In its latest report on gross domestic product, the Commerce Department estimated that the U.S. economy grew at an annualized rate of 1.9 percent in the last three months of 2016 -- a performance that, though weaker than expected, included a long-awaited gain in business investment. That brings the annualized average for Obama's presidency to 1.8 percent -- less than under any of the previous 10 presidents save George W. Bush, but still decent given that he inherited an economy on the verge of depression. Here's a chronological comparison:

Economic Growth by President
 
Source: Bloomberg

Perhaps more important for Trump, the economy seems to have ample room to keep growing. As of December, the price index for personal consumption expenditures -- excluding volatile food and energy -- was up 1.7 percent from a year earlier, below the Federal Reserve's 2 percent target. This subdued level of inflation suggests that growth remains below potential. Here's a comparison to the last years of the past 10 presidencies:

Inflation by President
 
Source: Bloomberg

So how can Trump "create a dynamic booming economy?" Probably the biggest challenge is productivity. Workers' output per hour has grown at an anemic pace for the past six years -- another way of saying that broader growth hasn’t kept up with job gains. Some economists believe that this is inevitable, that the technology-driven gains of the past cannot be repeated. Others, though, think that a well-targeted burst of government spending could boost wages and thus spur companies to make productivity-enhancing investments, which would allow the economy to grow faster without stoking too much inflation.
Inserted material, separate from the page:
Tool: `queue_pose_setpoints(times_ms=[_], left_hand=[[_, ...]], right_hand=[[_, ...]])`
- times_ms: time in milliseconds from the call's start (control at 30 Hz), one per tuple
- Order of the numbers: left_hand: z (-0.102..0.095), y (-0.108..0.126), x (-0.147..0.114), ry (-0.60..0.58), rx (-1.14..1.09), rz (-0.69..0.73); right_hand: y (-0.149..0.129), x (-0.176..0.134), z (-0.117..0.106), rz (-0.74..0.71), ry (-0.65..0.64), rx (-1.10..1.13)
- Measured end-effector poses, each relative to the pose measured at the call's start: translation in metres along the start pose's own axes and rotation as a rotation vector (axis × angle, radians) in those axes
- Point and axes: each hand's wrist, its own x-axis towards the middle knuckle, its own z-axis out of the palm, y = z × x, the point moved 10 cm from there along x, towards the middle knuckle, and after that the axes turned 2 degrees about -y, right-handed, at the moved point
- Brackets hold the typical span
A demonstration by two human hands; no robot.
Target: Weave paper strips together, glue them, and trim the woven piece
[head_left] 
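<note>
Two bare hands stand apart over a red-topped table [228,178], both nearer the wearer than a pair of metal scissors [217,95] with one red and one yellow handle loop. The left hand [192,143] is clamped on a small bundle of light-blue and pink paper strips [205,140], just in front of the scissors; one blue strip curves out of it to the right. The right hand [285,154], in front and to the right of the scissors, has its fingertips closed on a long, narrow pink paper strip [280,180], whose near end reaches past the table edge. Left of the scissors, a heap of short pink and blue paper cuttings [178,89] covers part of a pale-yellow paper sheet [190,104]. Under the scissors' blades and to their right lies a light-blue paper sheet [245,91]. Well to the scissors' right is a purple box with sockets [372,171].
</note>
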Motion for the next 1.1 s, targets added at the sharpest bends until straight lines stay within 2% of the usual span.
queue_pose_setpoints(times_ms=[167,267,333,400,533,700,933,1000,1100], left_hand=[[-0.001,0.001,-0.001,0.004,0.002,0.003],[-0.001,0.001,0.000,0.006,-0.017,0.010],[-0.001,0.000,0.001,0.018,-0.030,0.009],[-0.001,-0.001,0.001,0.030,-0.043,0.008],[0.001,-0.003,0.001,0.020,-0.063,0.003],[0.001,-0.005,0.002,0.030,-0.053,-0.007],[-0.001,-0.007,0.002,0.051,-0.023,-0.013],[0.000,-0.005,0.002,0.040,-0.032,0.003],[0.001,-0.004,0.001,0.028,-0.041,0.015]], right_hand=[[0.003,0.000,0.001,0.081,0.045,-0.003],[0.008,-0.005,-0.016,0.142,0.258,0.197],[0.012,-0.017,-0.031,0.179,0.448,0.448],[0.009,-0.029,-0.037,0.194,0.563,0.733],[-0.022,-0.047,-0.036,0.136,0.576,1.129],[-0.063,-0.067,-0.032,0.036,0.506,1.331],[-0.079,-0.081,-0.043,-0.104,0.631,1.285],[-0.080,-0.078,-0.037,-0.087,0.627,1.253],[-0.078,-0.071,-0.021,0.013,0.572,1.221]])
Judging from his promise to invest in roads, bridges and other infrastructure, Trump agrees with the latter camp. Here's hoping he's right and can deliver (and doesn’t embark on a damaging trade war with Mexico or anyone else). Still, it's important to recognize that his starting point is much better than what his predecessor faced, and nothing like the "carnage" he has described.

This column does not necessarily reflect the opinion of the editorial board or Bloomberg LP and its owners.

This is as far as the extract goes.